§ **What the task asks**
Output all of the entries exactly as they are given.

(Excerpts from a dataset)
════════

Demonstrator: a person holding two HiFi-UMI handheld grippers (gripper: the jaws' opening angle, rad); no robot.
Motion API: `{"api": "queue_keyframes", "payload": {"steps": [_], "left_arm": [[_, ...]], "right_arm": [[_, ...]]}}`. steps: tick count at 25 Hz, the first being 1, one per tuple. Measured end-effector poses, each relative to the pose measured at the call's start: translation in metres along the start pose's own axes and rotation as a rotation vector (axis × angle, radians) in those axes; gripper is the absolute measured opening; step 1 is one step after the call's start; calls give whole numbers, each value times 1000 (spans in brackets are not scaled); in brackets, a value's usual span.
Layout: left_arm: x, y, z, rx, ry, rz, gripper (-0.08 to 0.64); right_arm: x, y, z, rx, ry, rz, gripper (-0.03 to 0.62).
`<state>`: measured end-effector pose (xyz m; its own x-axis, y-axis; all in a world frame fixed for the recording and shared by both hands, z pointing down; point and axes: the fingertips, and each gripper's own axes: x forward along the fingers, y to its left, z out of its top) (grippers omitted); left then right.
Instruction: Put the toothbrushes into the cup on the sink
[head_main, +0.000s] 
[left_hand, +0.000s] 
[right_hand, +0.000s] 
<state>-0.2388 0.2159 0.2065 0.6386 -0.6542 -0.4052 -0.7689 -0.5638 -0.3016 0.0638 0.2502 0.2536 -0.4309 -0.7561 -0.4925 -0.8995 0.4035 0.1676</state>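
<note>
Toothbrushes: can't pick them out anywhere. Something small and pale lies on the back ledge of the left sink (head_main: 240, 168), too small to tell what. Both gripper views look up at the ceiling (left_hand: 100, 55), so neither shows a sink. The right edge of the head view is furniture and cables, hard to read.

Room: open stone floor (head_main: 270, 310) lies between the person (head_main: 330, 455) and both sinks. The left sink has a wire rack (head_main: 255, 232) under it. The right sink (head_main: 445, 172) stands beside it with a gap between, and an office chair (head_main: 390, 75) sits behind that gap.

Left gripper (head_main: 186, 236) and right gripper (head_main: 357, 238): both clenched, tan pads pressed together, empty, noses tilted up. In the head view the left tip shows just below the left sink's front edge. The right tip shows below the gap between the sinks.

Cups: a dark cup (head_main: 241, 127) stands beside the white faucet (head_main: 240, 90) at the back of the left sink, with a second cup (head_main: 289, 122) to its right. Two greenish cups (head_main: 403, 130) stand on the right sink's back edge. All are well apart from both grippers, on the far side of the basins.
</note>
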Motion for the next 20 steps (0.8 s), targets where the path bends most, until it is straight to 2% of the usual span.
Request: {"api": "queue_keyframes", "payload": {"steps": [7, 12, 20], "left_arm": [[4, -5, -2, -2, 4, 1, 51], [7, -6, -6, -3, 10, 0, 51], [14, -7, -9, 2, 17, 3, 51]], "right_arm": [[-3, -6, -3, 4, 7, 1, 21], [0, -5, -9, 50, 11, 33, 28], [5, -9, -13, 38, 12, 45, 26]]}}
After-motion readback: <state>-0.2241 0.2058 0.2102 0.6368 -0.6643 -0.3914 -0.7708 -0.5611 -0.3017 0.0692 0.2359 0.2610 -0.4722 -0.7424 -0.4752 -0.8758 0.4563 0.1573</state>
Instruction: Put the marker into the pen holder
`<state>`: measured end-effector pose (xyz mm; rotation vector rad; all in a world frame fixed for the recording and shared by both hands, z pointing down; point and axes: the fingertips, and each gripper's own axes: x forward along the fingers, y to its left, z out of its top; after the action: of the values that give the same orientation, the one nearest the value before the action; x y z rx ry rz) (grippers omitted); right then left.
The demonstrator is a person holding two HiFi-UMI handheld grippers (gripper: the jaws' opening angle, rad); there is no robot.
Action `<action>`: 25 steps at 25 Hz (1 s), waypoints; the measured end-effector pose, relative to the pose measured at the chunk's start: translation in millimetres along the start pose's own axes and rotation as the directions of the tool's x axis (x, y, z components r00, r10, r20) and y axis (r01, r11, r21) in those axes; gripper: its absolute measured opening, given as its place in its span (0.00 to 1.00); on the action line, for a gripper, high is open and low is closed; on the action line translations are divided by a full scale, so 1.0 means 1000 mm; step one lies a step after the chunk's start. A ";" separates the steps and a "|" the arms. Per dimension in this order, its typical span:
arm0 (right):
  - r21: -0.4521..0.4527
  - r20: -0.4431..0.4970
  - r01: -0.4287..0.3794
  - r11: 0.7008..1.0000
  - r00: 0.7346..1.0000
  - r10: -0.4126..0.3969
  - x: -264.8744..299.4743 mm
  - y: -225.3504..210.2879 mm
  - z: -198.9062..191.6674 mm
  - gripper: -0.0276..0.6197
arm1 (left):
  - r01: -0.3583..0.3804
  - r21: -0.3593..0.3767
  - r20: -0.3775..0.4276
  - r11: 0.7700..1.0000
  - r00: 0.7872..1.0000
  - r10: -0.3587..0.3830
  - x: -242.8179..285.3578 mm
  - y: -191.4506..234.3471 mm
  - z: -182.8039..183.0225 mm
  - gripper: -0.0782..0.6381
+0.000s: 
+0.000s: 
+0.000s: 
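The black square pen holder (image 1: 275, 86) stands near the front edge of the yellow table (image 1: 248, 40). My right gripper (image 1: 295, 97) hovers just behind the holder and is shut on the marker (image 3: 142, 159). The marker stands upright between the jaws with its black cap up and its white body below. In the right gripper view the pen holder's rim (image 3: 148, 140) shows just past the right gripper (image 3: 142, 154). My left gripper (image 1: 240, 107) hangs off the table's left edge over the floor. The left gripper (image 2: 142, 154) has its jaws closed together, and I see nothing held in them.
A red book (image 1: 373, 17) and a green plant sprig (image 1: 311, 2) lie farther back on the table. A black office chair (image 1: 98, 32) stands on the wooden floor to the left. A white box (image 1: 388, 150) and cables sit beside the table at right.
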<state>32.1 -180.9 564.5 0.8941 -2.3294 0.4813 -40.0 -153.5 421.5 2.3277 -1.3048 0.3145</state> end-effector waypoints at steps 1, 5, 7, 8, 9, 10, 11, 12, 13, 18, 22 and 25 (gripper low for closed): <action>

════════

§ **Finished exercise**
Demonstrator: a person holding two HiFi-UMI handheld grippers (gripper: the jaws' opening angle, rad); no robot.
Motion API: `{"api": "queue_keyframes", "payload": {"steps": [_], "left_arm": [[_, ...]], "right_arm": [[_, ...]]}}`. steps: tick count at 25 Hz, the first being 1, one per tuple. Measured end-effector poses, each relative to the pose measured at the call's start: translation in metres along the start pose's own axes and rotation as a rotation vector (axis × angle, radians) in those axes; gripper is the absolute measured opening; step 1 is one step after the call's start; calls give whole numbers, each value times 1000 (spans in brackets are not scaled); in brackets, a value's usual span.
Layout: left_arm: x, y, z, rx, ry, rz, gripper (-0.08 to 0.64); right_arm: x, y, z, rx, ry, rz, gripper (-0.03 to 0.62).
`<state>`: measured end-effector pose (xyz m; its own x-axis, y-axis; all in a world frame fixed for the recording and shared by both hands, z pointing down; point and axes: the fingertips, and each gripper's own axes: x forward along the fingers, y to its left, z out of its top) (grippers omitted); left then right.
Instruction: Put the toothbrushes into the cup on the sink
[head_main, +0.000s] 
[left_hand, +0.000s] 
[right_hand, +0.000s] 
<state>-0.2388 0.2159 0.2065 0.6386 -0.6542 -0.4052 -0.7689 -0.5638 -0.3016 0.0638 0.2502 0.2536 -0.4309 -0.7561 -0.4925 -0.8995 0.4035 0.1676</state>
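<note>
Toothbrushes: can't pick them out anywhere. Something small and pale lies on the back ledge of the left sink (head_main: 240, 168), too small to tell what. Both gripper views look up at the ceiling (left_hand: 100, 55), so neither shows a sink. The right edge of the head view is furniture and cables, hard to read.

Room: open stone floor (head_main: 270, 310) lies between the person (head_main: 330, 455) and both sinks. The left sink has a wire rack (head_main: 255, 232) under it. The right sink (head_main: 445, 172) stands beside it with a gap between, and an office chair (head_main: 390, 75) sits behind that gap.

Left gripper (head_main: 186, 236) and right gripper (head_main: 357, 238): both clenched, tan pads pressed together, empty, noses tilted up. In the head view the left tip shows just below the left sink's front edge. The right tip shows below the gap between the sinks.

Cups: a dark cup (head_main: 241, 127) stands beside the white faucet (head_main: 240, 90) at the back of the left sink, with a second cup (head_main: 289, 122) to its right. Two greenish cups (head_main: 403, 130) stand on the right sink's back edge. All are well apart from both grippers, on the far side of the basins.
</note>
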Motion for the next 20 steps (0.8 s), targets where the path bends most, until it is straight to 2% of the usual span.
Request: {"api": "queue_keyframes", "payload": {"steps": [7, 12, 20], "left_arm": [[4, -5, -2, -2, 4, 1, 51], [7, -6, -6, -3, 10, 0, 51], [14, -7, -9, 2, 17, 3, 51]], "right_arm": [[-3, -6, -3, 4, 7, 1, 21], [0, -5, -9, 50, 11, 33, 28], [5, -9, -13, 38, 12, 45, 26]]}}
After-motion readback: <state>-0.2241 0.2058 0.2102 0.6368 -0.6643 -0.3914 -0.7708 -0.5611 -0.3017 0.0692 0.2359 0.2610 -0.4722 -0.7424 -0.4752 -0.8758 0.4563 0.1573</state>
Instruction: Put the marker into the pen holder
`<state>`: measured end-effector pose (xyz mm; rotation vector rad; all in a world frame fixed for the recording and shared by both hands, z pointing down; point and axes: the fingertips, and each gripper's own axes: x forward along the fingers, y to its left, z out of its top; after the action: of the values that give the same orientation, the one nearest the value before the action; x y z rx ry rz) (grippers omitted); right then left.
The demonstrator is a person holding two HiFi-UMI handheld grippers (gripper: the jaws' opening angle, rad); there is no robot.
Action `<action>`: 25 steps at 25 Hz (1 s), waypoints; the measured end-effector pose, relative to the pose measured at the chunk's start: translation in millimetres along the start pose's own axes and rotation as the directions of the tool's x axis (x, y, z components r00, r10, r20) and y axis (r01, r11, r21) in those axes; gripper: its absolute measured opening, given as its place in its span (0.00 to 1.00); on the action line, for a gripper, high is open and low is closed; on the action line translations are divided by a full scale, so 1.0 means 1000 mm; step one lies a step after the chunk's start. A ";" separates the steps and a "|" the arms. Per dimension in this order, its typical span:
arm0 (right):
  - r21: -0.4521..0.4527
  - r20: -0.4431..0.4970
  - r01: -0.4287..0.3794
  - r11: 0.7008..1.0000
  - r00: 0.7346..1.0000
  - r10: -0.4126..0.3969
  - x: -264.8744..299.4743 mm
  - y: -225.3504..210.2879 mm
  - z: -198.9062..191.6674 mm
  - gripper: -0.0276..0.6197
arm1 (left):
  - r01: -0.3583..0.3804
  - r21: -0.3593..0.3767
  - r20: -0.3775..0.4276
  - r11: 0.7700..1.0000
  - r00: 0.7872..1.0000
  - r10: -0.3587..0.3830
  - x: -242.8179..285.3578 mm
  - y: -191.4506..234.3471 mm
  - z: -182.8039..183.0225 mm
  - gripper: -0.0782..0.6381
+0.000s: 
+0.000s: 
+0.000s: 
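The black square pen holder (image 1: 275, 86) stands near the front edge of the yellow table (image 1: 248, 40). My right gripper (image 1: 295, 97) hovers just behind the holder and is shut on the marker (image 3: 142, 159). The marker stands upright between the jaws with its black cap up and its white body below. In the right gripper view the pen holder's rim (image 3: 148, 140) shows just past the right gripper (image 3: 142, 154). My left gripper (image 1: 240, 107) hangs off the table's left edge over the floor. The left gripper (image 2: 142, 154) has its jaws closed together, and I see nothing held in them.
A red book (image 1: 373, 17) and a green plant sprig (image 1: 311, 2) lie farther back on the table. A black office chair (image 1: 98, 32) stands on the wooden floor to the left. A white box (image 1: 388, 150) and cables sit beside the table at right.
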<state>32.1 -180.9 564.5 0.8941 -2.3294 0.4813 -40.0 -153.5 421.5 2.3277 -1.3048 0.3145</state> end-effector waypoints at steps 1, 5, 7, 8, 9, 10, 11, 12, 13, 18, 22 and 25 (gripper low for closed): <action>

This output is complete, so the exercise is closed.